[inventory] Add stale saga information#10027
[inventory] Add stale saga information#10027karencfv wants to merge 20 commits intooxidecomputer:mainfrom
Conversation
|
From the build-and-test (helios) job https://buildomat.eng.oxide.computer/wg/0/details/01KP5DY5F65D03T0G7EHK3D0VX/3HTS7wQUErwzoUUVG6juJt1SdvKCVqdRoL8vOvWb0bSdknVd/01KP5DYFQWBTSMENHD0BFYC31X#S6677 I am legitimately stumped by this. I didn't even touch that crate.

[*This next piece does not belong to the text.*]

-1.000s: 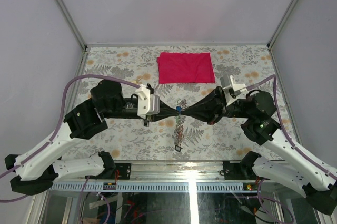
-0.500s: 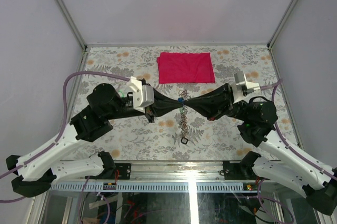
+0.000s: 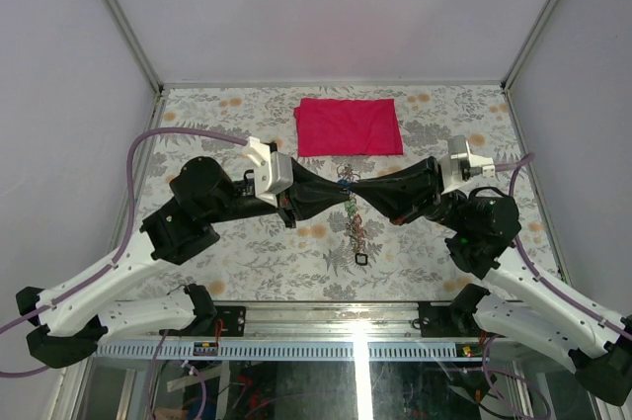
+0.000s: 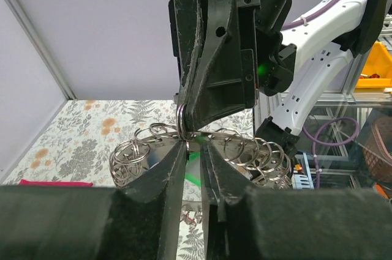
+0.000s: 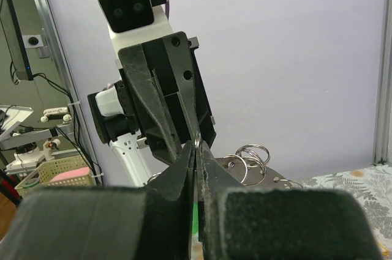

The build-and-test (ubuntu-22.04) tests run fine, and the problem isn't showing on main either!! |
|
@davepacheco @jgallagher tiny ping for a review please? |
There was a problem hiding this comment.
I feel terrible about this, but seeing the concrete change does give me some serious doubts about the direction that I suggested before. I have a bunch of specific comments inline but also a some bigger questions that might preempt those.
First, I'm very surprised how many packages required the pq-sys treatment and it includes a bunch of stuff that really ought never to talk to the database (e.g., nexus-reconfigurator-simulation). As much as I hate using traits for dependency injection, in this case, I'd be inclined to at least do the same thing we did with the SledAgentEnumerator -- put the database bit behind a trait so that most consumers of nexus/inventory don't have to do all this. (That does make me wonder though why there are so many consumers of nexus-inventory. If I remember right, the types are in nexus-types, so the only consumers should be people building or collecting their own inventories. It seems like that should be very few?)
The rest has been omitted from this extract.